* **Collected material**:
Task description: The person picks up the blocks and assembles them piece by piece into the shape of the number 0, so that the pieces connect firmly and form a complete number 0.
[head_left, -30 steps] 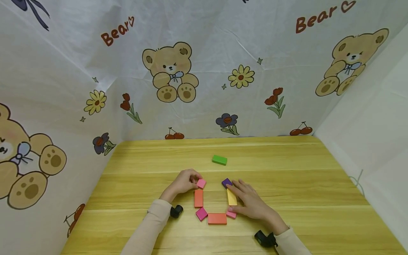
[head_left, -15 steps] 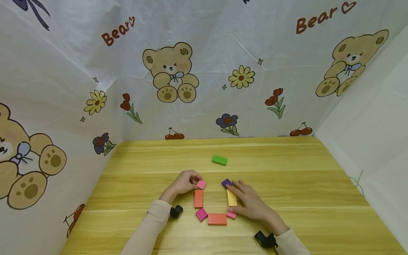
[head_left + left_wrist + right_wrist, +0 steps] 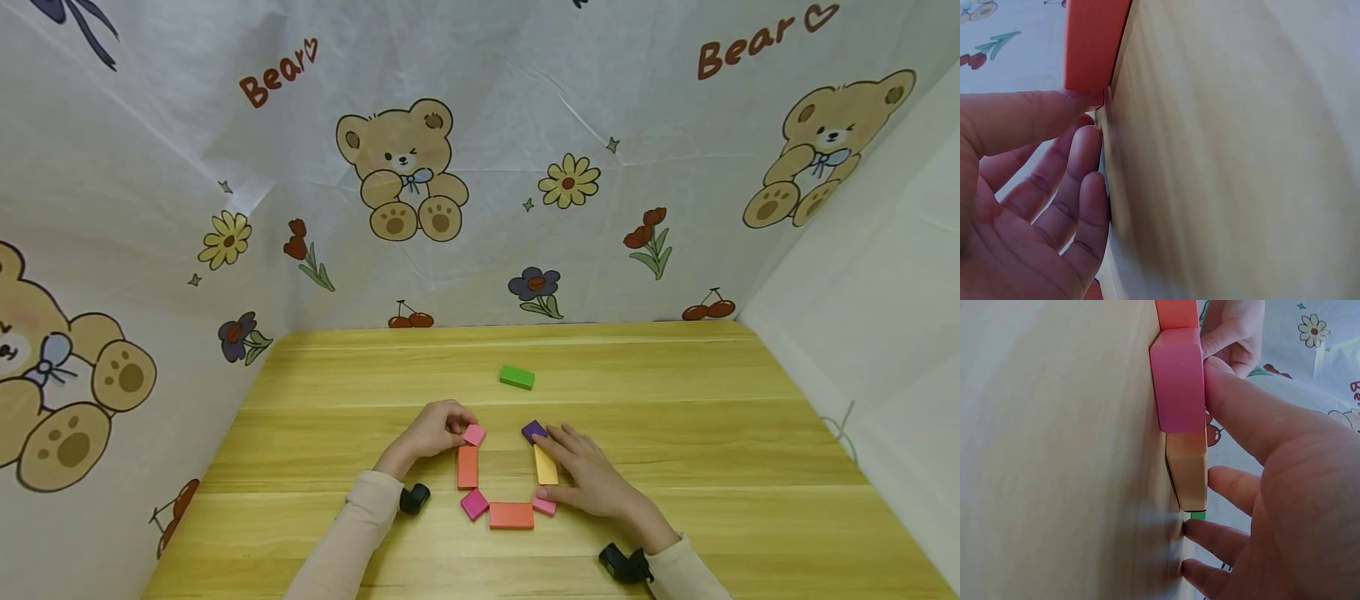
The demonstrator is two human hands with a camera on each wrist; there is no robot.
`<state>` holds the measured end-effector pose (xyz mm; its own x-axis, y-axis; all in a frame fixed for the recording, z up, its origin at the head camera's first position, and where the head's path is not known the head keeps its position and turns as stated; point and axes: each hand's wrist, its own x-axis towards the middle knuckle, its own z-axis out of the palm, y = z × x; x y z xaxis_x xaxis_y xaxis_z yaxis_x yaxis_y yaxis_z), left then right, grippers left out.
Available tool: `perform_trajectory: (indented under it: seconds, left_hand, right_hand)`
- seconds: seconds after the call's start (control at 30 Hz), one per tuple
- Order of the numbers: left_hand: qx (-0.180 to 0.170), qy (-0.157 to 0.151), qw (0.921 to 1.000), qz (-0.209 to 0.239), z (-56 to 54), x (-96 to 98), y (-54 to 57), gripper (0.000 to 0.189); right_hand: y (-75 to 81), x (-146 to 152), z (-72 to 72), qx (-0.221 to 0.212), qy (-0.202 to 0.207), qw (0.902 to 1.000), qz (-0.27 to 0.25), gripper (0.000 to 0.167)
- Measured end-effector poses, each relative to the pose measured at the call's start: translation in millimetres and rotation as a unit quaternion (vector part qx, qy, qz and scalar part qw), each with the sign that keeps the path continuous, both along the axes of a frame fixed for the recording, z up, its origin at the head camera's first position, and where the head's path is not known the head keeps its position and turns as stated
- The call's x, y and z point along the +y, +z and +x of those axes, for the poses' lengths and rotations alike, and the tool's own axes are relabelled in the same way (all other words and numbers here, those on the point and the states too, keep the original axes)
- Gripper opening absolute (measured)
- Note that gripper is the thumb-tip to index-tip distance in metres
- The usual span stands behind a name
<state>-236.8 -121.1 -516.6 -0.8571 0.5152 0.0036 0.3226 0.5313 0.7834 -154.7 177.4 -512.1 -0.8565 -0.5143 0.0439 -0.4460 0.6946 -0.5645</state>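
Note:
Several flat blocks form a U shape on the table. My left hand (image 3: 437,428) pinches a light pink block (image 3: 474,434) at the U's upper left end. Just below it lies an orange-red block (image 3: 467,467). A magenta block (image 3: 474,504) and another orange-red block (image 3: 512,516) make the bottom. My right hand (image 3: 592,475) lies with spread, fairly straight fingers over the right side. Its thumb touches a pink block (image 3: 1179,381), and a finger rests at the yellow block (image 3: 546,467). A purple block (image 3: 533,431) sits at the upper right end.
A green block (image 3: 517,377) lies apart, farther back on the wooden table (image 3: 337,375). Bear-printed cloth (image 3: 495,200) hangs behind and at the left. Black wrist cameras (image 3: 415,498) are worn on both wrists.

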Motion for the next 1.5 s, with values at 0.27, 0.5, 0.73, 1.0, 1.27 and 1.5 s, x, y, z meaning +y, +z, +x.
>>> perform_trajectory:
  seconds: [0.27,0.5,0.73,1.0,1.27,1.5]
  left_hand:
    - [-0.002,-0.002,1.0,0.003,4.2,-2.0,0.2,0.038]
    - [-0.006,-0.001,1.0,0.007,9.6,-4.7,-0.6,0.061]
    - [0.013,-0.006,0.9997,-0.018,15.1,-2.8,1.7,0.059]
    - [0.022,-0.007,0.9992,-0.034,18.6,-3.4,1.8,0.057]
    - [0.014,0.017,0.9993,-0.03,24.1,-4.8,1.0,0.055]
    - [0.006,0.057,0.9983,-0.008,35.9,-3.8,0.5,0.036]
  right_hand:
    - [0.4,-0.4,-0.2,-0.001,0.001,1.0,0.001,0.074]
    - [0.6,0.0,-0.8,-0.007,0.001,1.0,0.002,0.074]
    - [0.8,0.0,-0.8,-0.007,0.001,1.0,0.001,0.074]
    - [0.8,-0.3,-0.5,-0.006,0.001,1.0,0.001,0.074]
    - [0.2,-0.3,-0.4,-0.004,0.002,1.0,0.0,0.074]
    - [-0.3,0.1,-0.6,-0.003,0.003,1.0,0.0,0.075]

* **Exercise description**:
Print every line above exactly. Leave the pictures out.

* **Answer to the exercise**:
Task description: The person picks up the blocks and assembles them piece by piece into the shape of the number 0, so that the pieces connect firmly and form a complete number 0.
[head_left, -30 steps] 
[head_left, -15 steps] 
[head_left + left_wrist + right_wrist, +0 steps] 
The demonstrator is two human hands with a camera on each wrist; there is no robot.
`<state>` holds the measured end-effector pose (xyz mm; its own x-axis, y-axis; all in a frame fixed for the recording, z up, its origin at the head camera's first position, and where the head's path is not known the head keeps its position and turns as stated; point and axes: each hand's wrist, its own x-axis towards the middle knuckle, its own z-axis out of the palm, y = z × x; x y z xaxis_x xaxis_y xaxis_z yaxis_x yaxis_y yaxis_z), left then right, grippers left out.
Available tool: `perform_trajectory: (indented under it: seconds, left_hand, right_hand)`
- seconds: seconds after the call's start (control at 30 Hz), one per tuple
- Order of the numbers: left_hand: qx (-0.180 to 0.170), qy (-0.157 to 0.151), qw (0.921 to 1.000), qz (-0.209 to 0.239), z (-56 to 54), x (-96 to 98), y (-54 to 57), gripper (0.000 to 0.189); right_hand: y (-75 to 81), x (-146 to 152), z (-72 to 72), qx (-0.221 to 0.212), qy (-0.202 to 0.207), qw (0.902 to 1.000), qz (-0.27 to 0.25), gripper (0.000 to 0.167)
- Measured end-effector poses, each relative to the pose measured at the call's start: translation in millimetres and rotation as a unit quaternion (vector part qx, qy, qz and scalar part qw), each with the sign that keeps the path continuous, both along the axes of a frame fixed for the recording, z up, its origin at the head camera's first position, and where the head's path is not known the head keeps its position and turns as stated
- The call's x, y and z point along the +y, +z and +x of those axes, for the poses' lengths and rotations alike, and the tool's own axes are relabelled in the same way (all other words and numbers here, those on the point and the states too, keep the original axes)
- Gripper opening absolute (measured)
- Note that gripper is the thumb-tip to index-tip distance in metres
- The usual span stands behind a name
<state>-236.8 -121.1 -516.6 -0.8571 0.5152 0.0036 0.3226 0.5313 0.7834 -154.7 177.4 -512.1 -0.8565 -0.5143 0.0439 -0.4460 0.6946 -0.5645</state>
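Note:
Several flat blocks form a U shape on the table. My left hand (image 3: 437,428) pinches a light pink block (image 3: 474,434) at the U's upper left end. Just below it lies an orange-red block (image 3: 467,467). A magenta block (image 3: 474,504) and another orange-red block (image 3: 512,516) make the bottom. My right hand (image 3: 592,475) lies with spread, fairly straight fingers over the right side. Its thumb touches a pink block (image 3: 1179,381), and a finger rests at the yellow block (image 3: 546,467). A purple block (image 3: 533,431) sits at the upper right end.
A green block (image 3: 517,377) lies apart, farther back on the wooden table (image 3: 337,375). Bear-printed cloth (image 3: 495,200) hangs behind and at the left. Black wrist cameras (image 3: 415,498) are worn on both wrists.
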
Motion for the next 1.5 s, with values at 0.27, 0.5, 0.73, 1.0, 1.27 and 1.5 s, x, y, z meaning +y, +z, +x.
>>> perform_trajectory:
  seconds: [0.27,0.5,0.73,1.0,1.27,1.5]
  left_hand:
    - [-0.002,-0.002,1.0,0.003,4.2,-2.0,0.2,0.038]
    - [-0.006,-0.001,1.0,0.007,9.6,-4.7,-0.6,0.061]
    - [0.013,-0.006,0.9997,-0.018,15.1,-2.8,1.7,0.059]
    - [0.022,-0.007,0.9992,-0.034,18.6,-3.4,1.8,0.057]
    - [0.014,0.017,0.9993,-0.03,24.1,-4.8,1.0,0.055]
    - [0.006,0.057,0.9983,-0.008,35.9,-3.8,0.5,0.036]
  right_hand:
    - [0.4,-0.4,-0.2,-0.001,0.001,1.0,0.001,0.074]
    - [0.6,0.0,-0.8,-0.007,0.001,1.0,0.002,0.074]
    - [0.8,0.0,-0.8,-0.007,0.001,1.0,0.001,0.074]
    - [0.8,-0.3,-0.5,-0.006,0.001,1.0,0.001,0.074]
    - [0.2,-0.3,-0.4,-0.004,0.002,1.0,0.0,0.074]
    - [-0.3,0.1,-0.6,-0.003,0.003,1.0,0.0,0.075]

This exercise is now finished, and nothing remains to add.